What the task requires: Begin at the top of the following data. Copy each line exactly until you have copied the line containing "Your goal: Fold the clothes".

Task material:
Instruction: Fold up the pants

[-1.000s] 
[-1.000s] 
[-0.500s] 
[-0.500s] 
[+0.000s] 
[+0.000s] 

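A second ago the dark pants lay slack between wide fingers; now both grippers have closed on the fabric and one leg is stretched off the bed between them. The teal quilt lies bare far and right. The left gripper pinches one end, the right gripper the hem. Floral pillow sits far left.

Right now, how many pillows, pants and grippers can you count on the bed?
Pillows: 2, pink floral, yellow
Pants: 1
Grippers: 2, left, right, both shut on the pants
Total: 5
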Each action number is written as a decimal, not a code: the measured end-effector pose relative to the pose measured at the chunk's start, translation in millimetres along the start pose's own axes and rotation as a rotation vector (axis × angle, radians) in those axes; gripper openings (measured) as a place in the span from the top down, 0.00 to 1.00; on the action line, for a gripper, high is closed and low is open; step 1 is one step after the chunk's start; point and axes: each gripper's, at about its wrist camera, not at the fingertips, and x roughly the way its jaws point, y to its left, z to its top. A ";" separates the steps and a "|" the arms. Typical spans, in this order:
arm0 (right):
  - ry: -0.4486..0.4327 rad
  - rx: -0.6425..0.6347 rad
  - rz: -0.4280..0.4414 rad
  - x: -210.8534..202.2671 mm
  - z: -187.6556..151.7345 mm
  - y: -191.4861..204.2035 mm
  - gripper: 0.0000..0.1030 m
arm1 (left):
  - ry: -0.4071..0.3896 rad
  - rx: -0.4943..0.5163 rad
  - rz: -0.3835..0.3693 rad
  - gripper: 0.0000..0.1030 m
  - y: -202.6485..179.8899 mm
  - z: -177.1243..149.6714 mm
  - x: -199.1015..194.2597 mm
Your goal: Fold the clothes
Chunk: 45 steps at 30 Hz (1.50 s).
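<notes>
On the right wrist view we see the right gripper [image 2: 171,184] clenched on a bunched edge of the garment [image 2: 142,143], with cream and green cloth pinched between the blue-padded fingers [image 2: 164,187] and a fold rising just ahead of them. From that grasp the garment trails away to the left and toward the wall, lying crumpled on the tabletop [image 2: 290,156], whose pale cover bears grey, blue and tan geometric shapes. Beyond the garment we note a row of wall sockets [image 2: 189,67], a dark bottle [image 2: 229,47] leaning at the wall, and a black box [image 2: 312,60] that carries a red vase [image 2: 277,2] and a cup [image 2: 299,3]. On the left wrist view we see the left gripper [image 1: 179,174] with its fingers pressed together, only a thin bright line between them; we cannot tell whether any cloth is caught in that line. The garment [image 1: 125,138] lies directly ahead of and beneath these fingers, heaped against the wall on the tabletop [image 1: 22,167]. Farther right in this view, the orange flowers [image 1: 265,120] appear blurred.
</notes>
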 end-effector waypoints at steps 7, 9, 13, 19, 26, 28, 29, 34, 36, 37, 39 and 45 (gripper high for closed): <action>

Output:
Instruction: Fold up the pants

[-1.000s] 
[-1.000s] 
[-0.500s] 
[-0.500s] 
[+0.000s] 
[+0.000s] 

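A second ago the dark pants lay slack between wide fingers; now both grippers have closed on the fabric and one leg is stretched off the bed between them. The teal quilt lies bare far and right. The left gripper pinches one end, the right gripper the hem. Floral pillow sits far left.

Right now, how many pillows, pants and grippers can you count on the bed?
Pillows: 2, pink floral, yellow
Pants: 1
Grippers: 2, left, right, both shut on the pants
Total: 5
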Each action number is written as a decimal, not a code: the measured end-effector pose relative to the pose measured at the chunk's start, translation in millimetres along the start pose's own axes and rotation as a rotation vector (axis × angle, radians) in those axes; gripper openings (measured) as a place in the span from the top down, 0.00 to 1.00; on the action line, for a gripper, high is closed and low is open; step 1 is one step after the chunk's start; point and axes: each gripper's, at about its wrist camera, not at the fingertips, and x roughly the way its jaws point, y to its left, z to its top. A ";" separates the steps and a "|" the arms. Typical spans, in this order:
arm0 (right):
  - ry: -0.4486..0.4327 rad
  - rx: -0.6425..0.6347 rad
  - rz: -0.4280..0.4414 rad
  - x: -210.8534..202.2671 mm
  - z: -187.6556..151.7345 mm
  - y: -191.4861..204.2035 mm
  - gripper: 0.0000..0.1030 m
arm1 (left):
  - ry: -0.4071..0.3896 rad
  - rx: -0.4943..0.5163 rad
  - rz: -0.3835..0.3693 rad
  - gripper: 0.0000..0.1030 m
  - y: -202.6485..179.8899 mm
  - z: -177.1243..149.6714 mm
  - x: -199.1015..194.2597 mm
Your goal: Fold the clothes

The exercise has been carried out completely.